WASHINGTON (Reuters) - University of Virginia President Teresa Sullivan canceled a Monday appearance at Washington's National Press Club amid uproar over allegations of rape at a university fraternity, the school said.
Sullivan called off her luncheon appearance at the press club, a key venue for newsmakers in the U.S. capital, because of "recent events at the University of Virginia" and because many students, staff and faculty had been away for the Thanksgiving holiday, the school said in a statement on Sunday.
"During this extraordinary and difficult time for UVA, President Sullivan’s energies are best focused on our grounds," the statement said.
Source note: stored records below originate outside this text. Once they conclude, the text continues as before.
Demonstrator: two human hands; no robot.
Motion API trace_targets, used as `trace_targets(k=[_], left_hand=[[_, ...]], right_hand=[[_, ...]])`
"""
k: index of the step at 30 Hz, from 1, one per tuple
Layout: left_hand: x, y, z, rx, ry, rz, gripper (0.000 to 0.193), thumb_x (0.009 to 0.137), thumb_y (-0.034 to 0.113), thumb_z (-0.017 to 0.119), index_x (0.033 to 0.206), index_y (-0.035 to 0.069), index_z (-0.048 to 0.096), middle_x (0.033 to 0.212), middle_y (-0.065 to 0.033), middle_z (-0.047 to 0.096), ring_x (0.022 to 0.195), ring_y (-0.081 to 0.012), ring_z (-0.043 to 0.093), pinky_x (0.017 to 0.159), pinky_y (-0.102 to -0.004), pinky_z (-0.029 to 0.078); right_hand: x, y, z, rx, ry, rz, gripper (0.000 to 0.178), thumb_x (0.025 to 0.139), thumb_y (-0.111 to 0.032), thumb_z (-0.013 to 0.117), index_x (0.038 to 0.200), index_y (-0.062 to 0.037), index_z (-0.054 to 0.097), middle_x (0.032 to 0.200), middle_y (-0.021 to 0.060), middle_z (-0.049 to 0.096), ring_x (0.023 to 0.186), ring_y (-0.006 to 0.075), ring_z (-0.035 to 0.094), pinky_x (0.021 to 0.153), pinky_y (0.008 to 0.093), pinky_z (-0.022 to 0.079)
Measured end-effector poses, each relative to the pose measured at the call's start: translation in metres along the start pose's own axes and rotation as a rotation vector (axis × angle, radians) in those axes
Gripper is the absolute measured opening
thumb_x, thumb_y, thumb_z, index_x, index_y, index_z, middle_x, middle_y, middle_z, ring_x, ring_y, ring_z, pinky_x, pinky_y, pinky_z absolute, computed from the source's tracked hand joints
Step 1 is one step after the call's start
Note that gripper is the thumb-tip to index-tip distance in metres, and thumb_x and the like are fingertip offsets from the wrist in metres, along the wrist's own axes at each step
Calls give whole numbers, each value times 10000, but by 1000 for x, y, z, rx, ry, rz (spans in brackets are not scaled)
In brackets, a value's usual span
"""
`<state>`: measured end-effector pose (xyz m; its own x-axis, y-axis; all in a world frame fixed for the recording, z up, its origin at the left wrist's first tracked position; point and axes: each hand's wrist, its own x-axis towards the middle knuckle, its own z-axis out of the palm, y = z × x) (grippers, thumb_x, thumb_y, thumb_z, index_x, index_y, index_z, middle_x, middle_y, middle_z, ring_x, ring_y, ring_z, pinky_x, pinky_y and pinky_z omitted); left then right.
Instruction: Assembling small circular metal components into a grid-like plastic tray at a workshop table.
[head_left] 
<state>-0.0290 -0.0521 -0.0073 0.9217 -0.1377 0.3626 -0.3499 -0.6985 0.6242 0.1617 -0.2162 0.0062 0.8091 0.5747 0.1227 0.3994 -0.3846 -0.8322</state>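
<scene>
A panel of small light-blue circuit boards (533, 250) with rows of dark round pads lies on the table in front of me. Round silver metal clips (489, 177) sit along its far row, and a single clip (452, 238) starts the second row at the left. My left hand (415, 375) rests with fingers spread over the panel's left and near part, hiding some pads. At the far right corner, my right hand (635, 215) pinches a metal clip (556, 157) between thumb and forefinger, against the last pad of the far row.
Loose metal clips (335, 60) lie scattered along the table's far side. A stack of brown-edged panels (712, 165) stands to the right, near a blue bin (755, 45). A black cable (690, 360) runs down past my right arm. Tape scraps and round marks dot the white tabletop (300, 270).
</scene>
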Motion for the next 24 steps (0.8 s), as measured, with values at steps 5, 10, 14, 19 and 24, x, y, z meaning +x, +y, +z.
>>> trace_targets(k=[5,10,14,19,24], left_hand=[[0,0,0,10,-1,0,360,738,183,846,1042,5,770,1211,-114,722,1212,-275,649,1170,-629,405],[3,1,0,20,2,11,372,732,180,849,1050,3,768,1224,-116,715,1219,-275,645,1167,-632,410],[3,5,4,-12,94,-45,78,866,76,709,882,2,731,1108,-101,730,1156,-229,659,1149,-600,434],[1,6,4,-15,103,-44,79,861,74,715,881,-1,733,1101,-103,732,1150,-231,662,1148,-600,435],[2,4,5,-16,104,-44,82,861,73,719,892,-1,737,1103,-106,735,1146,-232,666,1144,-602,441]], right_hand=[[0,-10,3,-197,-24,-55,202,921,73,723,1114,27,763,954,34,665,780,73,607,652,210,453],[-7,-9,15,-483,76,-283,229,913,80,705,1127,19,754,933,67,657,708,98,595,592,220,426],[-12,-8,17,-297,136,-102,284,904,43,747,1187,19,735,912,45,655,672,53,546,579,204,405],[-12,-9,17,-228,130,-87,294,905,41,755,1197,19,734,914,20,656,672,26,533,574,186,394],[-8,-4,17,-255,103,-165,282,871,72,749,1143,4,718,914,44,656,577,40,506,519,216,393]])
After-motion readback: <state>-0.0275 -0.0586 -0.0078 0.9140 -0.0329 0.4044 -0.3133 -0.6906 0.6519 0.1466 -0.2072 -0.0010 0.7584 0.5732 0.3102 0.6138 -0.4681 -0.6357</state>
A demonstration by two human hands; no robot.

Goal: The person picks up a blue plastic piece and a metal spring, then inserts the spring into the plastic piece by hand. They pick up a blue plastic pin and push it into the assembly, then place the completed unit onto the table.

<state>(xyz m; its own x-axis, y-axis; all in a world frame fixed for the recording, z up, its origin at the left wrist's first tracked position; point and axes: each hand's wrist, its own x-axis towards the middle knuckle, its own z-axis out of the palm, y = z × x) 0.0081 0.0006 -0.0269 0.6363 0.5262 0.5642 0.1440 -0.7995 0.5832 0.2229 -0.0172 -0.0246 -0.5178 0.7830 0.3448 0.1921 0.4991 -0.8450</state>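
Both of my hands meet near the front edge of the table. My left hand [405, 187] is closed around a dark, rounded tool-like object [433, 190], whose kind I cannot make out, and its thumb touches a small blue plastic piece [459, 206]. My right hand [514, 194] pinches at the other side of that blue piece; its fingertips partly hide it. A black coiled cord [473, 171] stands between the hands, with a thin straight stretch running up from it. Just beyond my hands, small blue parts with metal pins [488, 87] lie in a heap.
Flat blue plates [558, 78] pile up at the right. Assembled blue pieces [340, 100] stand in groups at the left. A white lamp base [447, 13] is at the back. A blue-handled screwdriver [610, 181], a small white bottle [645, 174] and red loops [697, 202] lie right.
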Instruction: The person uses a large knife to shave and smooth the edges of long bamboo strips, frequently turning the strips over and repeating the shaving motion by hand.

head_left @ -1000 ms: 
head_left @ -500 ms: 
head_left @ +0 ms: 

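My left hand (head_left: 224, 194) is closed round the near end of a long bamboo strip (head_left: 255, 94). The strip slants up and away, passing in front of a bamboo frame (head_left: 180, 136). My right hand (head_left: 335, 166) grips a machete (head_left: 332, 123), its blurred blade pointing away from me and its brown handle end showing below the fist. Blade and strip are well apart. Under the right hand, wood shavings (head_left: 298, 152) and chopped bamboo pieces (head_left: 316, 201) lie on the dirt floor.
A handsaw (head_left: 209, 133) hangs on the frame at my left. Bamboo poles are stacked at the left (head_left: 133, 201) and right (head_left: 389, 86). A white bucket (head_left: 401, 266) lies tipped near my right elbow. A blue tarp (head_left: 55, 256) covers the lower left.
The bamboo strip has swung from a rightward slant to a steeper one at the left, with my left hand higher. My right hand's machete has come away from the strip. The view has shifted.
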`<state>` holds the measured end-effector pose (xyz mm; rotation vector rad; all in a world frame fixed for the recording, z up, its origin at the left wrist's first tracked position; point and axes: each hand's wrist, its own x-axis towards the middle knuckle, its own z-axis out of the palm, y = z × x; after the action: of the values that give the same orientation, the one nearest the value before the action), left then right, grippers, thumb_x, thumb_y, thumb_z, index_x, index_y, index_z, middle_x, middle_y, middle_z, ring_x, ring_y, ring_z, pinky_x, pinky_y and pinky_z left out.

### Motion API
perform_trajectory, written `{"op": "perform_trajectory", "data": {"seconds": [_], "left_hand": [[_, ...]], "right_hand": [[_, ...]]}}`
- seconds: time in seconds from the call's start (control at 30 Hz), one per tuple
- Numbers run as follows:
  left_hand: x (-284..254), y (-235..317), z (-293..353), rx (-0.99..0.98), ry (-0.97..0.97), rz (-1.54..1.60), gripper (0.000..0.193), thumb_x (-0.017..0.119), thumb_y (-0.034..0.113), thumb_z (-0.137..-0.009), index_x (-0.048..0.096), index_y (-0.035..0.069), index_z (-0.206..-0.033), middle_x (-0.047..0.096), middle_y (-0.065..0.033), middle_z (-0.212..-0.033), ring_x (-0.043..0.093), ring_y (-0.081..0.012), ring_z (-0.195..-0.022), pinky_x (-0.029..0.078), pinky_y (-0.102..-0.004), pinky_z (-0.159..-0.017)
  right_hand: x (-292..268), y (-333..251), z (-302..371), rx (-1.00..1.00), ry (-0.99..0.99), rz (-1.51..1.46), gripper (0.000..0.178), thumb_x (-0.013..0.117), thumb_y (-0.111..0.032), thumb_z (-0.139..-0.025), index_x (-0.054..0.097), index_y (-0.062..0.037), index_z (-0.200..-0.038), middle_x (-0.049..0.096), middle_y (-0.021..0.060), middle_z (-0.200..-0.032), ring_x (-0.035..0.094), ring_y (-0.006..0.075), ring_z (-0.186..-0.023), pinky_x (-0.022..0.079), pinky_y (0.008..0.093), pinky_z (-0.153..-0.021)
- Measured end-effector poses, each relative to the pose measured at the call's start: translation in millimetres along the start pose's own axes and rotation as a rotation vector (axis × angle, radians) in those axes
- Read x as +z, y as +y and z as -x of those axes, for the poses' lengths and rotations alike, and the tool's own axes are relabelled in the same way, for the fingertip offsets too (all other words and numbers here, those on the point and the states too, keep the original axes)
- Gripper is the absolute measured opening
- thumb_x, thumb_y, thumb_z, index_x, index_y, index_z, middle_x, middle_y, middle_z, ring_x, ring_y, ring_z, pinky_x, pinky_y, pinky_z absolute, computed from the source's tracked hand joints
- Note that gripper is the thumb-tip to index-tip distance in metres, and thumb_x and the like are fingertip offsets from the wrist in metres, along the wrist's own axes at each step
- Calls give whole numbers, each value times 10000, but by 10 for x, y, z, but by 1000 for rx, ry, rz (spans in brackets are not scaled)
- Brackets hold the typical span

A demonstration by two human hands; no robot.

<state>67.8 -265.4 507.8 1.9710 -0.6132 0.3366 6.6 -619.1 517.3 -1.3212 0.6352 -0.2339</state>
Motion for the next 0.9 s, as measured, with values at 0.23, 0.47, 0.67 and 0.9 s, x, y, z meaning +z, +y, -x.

The school in Charlottesville, Virginia, about 100 miles (160 km) southwest of Washington, has been roiled by a Rolling Stone magazine report last month that alleged a woman was raped in 2012 by seven men at the school's Phi Kappa Psi fraternity.
Virginia Attorney General Mark Herring said last week he was appointing an independent investigator to examine the allegations and how the school handled the matter.
The university chapter of Phi Kappa Psi has surrendered its fraternity agreement with the school and suspended activity. Sullivan suspended all other fraternity and sorority activities until Jan. 9.
Charlottesville police are investigating the case.
During a special meeting last week of the school's Board of Visitors, Sullivan said the Rolling Stone article pointed to what she described an entrenched problem in student life.
The school was shaken earlier this year by the abduction and death of Hannah Graham, a sophomore whose remains were found in
October outside Charlottesville. A Charlottesville man has been charged in her disappearance.